Embedding Jitsi with IFrame

const MeetingRoom = ({ roomName, token }: { roomName: string; token: string }) => {
  const jitsiUrl = `https://meet.mycompany.com/${roomName}?jwt=${token}`;

  return (
    <iframe
      src={jitsiUrl}
      allow="camera; microphone; fullscreen; display-capture"
      style={{ width: '100%', height: '100%', border: 0 }}
      title="My Jitsi Meeting"
    />
  );
};

Use in full screen, modal, or custom layout as needed.


Mock UI Demo

Illustrates lobby, iframe embed, Jitsi interface and token-based login


✅ Deployment Checklist

  • Use a custom domain (avoid meet.jit.si for production)
  • Always issue JWT from backend
  • Use short token TTL (~15 minutes)
  • Enforce Referer check in NGINX
  • Enable HTTPS (Let's Encrypt)
  • Integrate socket for real-time features

Final Thoughts

It’s absolutely possible to build your own video meeting platform in just a few weeks.

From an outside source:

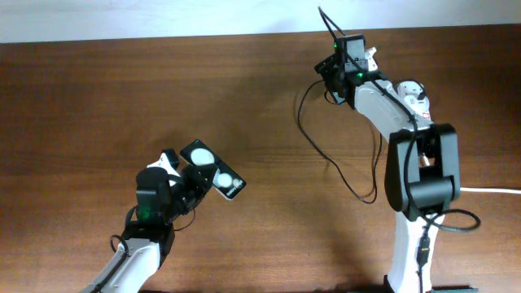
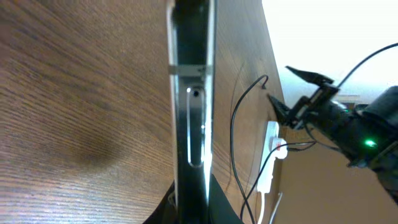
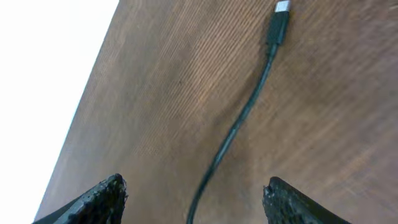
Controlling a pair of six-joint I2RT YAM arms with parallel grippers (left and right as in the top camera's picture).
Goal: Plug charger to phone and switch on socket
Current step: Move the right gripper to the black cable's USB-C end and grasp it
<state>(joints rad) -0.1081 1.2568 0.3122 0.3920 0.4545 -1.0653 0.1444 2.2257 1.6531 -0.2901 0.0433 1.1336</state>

With Jitsi + NestJS, you can build a secure, private, role-based meeting system that scales and adapts to your internal tools or SaaS products.

This is a minimal demo. Feel free to adapt it for classrooms, teleconsultation, 1:1 calling, or livestreaming to thousands.


References


⚠️ Disclaimer: All code snippets here are simplified for demonstration. For production, handle retries, token refresh, logging, and security carefully.